BEGIN EXTRACTED RECORDS

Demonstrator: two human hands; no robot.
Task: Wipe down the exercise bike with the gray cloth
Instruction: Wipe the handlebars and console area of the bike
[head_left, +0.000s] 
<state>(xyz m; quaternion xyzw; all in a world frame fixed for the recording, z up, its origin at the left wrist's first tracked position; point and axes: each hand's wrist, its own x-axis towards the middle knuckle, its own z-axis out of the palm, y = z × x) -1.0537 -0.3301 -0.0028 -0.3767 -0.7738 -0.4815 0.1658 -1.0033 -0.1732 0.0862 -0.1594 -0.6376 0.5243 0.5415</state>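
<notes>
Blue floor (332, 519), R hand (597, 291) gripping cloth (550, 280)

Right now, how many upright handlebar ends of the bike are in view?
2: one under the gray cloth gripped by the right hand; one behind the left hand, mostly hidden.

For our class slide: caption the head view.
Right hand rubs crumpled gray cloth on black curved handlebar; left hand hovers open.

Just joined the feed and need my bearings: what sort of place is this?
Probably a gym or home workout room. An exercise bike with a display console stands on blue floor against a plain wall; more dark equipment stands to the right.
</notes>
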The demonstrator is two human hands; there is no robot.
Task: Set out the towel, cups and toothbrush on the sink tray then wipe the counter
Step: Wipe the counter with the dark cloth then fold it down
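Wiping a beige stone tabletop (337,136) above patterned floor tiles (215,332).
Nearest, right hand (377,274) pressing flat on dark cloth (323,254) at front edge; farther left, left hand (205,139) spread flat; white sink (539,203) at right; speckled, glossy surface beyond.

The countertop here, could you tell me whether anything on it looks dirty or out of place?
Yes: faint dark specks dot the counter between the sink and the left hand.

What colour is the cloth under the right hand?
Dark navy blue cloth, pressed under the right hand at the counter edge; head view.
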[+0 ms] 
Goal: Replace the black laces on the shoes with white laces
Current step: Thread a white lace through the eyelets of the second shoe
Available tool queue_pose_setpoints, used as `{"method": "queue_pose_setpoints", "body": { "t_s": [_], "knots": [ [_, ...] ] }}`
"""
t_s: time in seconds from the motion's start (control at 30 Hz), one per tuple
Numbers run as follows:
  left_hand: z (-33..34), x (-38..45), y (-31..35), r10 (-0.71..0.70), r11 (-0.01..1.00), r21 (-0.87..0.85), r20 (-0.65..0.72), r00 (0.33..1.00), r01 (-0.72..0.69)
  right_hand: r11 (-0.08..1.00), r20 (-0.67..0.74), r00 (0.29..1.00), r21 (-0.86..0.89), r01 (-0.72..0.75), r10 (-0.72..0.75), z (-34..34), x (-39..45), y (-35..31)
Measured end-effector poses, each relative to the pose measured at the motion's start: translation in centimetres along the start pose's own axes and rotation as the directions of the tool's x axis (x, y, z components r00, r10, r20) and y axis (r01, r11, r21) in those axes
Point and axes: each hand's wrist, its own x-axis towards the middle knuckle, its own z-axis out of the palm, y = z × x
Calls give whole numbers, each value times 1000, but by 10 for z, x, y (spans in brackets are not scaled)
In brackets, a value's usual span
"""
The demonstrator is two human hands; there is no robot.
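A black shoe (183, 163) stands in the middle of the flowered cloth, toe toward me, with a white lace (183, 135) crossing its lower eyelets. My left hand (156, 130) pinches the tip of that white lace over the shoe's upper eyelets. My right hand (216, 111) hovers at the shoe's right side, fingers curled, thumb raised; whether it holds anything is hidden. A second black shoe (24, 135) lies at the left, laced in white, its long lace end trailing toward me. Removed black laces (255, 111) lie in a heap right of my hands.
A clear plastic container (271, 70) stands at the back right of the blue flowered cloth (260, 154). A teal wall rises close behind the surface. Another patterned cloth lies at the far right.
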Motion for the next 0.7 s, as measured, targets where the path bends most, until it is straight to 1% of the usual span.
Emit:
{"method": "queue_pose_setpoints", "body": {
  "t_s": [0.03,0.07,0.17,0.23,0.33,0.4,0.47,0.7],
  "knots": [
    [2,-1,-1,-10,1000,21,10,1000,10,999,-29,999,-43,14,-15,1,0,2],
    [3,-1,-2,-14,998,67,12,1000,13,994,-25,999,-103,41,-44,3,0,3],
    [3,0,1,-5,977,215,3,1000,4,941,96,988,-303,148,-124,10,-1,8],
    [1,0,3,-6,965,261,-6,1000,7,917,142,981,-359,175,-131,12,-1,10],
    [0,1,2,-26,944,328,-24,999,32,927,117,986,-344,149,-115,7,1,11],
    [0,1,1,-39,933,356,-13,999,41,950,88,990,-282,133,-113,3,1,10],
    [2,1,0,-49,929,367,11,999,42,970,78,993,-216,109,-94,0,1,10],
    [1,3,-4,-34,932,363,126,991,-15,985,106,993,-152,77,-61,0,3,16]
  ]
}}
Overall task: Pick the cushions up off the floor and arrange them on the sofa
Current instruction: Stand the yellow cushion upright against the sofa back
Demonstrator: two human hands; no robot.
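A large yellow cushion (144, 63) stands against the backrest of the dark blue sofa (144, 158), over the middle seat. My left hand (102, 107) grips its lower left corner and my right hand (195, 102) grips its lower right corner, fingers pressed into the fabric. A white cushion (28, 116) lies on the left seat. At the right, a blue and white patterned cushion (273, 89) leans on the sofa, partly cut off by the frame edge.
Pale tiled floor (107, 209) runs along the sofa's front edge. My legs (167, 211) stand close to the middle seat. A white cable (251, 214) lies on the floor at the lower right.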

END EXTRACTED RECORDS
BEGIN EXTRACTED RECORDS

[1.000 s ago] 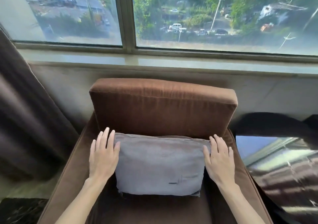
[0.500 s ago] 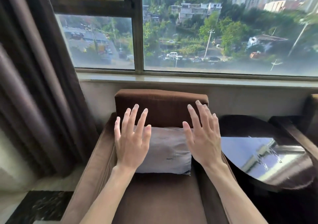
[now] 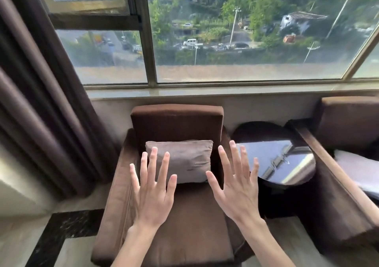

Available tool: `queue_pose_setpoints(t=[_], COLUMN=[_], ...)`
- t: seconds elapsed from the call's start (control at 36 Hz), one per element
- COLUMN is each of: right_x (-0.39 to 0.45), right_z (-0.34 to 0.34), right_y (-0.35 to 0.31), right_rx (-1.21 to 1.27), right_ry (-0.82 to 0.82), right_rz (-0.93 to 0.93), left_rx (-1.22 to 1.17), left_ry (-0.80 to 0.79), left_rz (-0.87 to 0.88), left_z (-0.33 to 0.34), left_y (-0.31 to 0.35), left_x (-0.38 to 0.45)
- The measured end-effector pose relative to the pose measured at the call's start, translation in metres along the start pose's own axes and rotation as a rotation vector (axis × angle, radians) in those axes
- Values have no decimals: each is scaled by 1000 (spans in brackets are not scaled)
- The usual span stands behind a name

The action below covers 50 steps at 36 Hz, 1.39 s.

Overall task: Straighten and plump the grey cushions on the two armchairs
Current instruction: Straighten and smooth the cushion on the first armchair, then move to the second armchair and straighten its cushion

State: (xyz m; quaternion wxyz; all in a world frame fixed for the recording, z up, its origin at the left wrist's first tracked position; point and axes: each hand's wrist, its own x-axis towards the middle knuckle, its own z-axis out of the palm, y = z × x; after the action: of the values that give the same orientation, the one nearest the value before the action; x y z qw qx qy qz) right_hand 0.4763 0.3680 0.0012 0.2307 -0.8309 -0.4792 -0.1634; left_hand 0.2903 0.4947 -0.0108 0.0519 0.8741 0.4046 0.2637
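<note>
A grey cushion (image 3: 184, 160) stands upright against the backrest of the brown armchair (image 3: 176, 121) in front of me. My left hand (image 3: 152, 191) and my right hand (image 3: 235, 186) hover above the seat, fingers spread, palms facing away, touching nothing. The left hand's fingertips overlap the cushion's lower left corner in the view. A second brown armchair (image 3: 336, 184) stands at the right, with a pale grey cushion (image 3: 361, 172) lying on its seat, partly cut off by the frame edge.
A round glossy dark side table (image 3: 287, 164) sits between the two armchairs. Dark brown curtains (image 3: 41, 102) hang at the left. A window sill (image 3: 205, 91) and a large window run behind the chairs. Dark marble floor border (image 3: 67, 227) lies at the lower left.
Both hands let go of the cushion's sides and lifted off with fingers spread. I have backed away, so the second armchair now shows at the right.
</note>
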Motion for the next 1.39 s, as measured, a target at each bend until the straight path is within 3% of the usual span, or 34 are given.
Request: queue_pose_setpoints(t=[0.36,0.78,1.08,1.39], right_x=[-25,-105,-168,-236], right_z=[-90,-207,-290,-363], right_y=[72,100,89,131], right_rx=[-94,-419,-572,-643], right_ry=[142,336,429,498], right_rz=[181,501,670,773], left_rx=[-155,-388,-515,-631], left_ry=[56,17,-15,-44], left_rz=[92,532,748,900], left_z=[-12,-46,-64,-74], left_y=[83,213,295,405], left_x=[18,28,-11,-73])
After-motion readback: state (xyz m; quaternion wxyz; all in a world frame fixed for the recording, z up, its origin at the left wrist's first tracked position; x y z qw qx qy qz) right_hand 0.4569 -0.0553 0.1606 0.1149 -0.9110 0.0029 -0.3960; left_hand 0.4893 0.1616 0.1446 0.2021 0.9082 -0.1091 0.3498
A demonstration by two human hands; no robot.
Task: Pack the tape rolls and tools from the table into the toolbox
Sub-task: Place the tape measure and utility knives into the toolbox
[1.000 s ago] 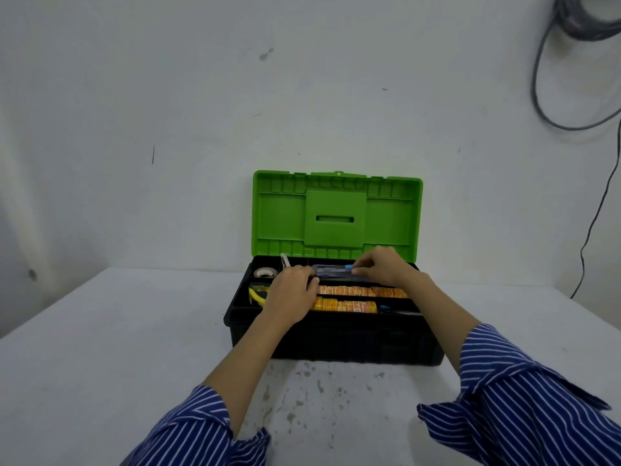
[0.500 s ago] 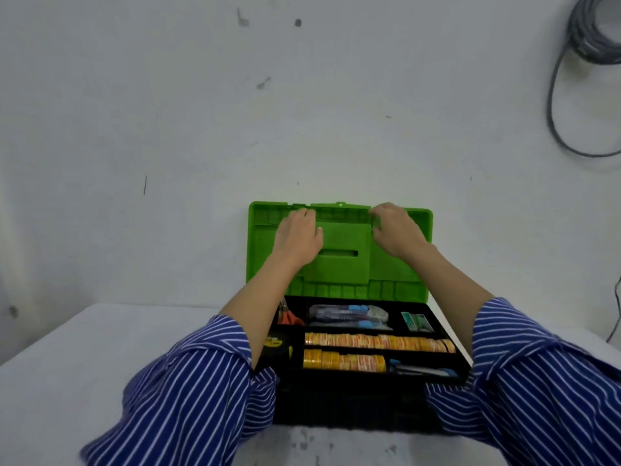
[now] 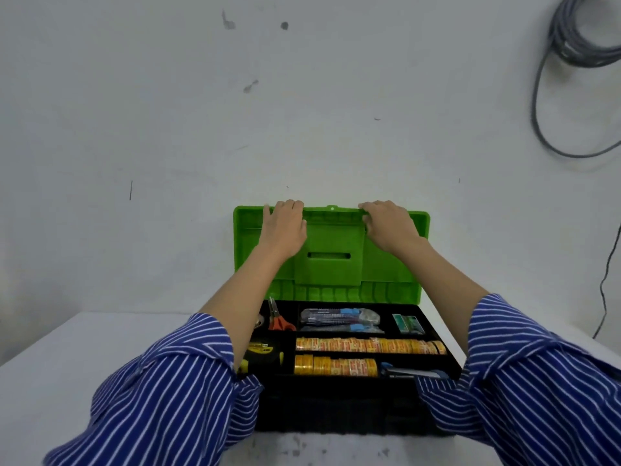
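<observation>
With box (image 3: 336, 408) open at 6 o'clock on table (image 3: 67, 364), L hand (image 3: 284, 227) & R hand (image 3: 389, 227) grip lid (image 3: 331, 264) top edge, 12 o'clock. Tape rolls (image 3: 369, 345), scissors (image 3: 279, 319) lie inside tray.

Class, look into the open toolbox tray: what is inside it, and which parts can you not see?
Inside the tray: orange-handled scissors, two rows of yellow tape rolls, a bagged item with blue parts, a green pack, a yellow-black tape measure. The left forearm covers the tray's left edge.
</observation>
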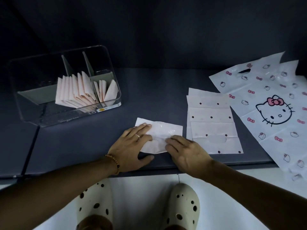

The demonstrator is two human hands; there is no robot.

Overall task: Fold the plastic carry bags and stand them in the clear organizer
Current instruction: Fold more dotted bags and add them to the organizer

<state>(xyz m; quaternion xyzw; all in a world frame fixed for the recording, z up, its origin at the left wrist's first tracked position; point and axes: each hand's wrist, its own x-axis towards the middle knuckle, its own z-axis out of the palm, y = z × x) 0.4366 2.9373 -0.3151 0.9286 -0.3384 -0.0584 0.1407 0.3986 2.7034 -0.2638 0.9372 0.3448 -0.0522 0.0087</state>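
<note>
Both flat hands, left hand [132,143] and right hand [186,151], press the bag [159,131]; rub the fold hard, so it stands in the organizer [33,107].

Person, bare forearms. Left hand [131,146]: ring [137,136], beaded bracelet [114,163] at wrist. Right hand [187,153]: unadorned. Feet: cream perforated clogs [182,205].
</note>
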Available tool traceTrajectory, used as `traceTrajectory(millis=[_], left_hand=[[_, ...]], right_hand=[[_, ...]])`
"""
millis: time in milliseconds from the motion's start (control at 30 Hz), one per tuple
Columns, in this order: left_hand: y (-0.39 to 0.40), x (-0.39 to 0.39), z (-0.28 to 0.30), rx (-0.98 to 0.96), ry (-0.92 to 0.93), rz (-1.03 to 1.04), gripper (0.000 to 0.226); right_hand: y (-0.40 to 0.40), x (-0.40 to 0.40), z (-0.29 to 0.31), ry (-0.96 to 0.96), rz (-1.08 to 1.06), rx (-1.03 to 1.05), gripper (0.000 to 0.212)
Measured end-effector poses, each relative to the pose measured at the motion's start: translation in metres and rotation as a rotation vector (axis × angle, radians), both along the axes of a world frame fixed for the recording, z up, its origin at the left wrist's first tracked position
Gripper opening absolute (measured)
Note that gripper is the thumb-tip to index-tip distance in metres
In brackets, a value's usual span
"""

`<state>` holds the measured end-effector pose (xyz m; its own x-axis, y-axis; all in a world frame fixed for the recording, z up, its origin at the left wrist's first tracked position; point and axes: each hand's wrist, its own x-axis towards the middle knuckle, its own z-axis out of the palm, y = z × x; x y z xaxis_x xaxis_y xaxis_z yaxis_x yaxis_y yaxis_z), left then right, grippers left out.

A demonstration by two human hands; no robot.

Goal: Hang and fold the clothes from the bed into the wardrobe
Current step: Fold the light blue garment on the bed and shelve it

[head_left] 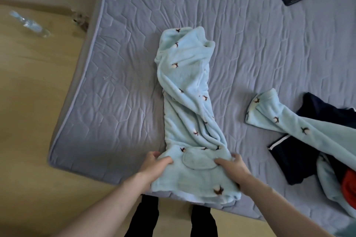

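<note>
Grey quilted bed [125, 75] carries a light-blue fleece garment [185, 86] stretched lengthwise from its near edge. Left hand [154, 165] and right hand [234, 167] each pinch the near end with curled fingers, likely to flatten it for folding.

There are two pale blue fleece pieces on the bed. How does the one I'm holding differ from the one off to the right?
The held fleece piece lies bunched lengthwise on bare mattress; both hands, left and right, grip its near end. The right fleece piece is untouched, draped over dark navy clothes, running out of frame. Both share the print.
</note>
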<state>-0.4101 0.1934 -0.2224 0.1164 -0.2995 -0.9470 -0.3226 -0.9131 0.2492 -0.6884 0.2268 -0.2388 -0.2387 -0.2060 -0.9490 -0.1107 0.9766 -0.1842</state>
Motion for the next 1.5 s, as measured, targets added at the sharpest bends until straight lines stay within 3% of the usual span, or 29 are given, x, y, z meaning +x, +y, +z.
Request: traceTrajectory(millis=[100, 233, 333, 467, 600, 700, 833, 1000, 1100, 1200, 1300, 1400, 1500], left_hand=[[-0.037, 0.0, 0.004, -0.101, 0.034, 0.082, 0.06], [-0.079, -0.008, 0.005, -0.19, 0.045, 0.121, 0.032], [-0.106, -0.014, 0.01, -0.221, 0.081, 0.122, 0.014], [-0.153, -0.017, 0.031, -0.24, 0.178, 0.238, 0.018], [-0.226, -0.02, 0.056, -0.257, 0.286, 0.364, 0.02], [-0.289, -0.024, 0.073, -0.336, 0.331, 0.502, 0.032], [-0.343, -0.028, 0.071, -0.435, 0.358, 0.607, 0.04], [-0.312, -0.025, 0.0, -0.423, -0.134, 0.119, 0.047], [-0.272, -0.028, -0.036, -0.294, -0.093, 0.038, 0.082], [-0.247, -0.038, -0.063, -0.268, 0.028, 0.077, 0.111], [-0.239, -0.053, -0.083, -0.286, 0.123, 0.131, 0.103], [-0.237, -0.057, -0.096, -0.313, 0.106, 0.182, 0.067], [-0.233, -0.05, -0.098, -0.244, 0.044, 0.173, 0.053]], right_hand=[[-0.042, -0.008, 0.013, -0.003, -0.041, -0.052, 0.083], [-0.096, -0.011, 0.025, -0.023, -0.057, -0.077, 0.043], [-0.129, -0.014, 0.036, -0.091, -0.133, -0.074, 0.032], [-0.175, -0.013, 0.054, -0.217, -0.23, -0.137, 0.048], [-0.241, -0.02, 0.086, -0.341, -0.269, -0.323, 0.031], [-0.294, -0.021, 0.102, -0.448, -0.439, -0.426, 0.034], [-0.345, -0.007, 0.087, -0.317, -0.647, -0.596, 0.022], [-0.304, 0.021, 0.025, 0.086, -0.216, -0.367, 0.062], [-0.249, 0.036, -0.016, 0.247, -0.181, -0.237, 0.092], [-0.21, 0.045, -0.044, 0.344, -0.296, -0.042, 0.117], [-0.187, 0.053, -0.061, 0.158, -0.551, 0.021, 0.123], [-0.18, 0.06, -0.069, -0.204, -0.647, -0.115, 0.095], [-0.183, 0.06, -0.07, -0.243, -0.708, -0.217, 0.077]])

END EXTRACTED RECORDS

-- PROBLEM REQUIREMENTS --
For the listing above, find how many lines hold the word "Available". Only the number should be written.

-- TASK SOLUTION --
3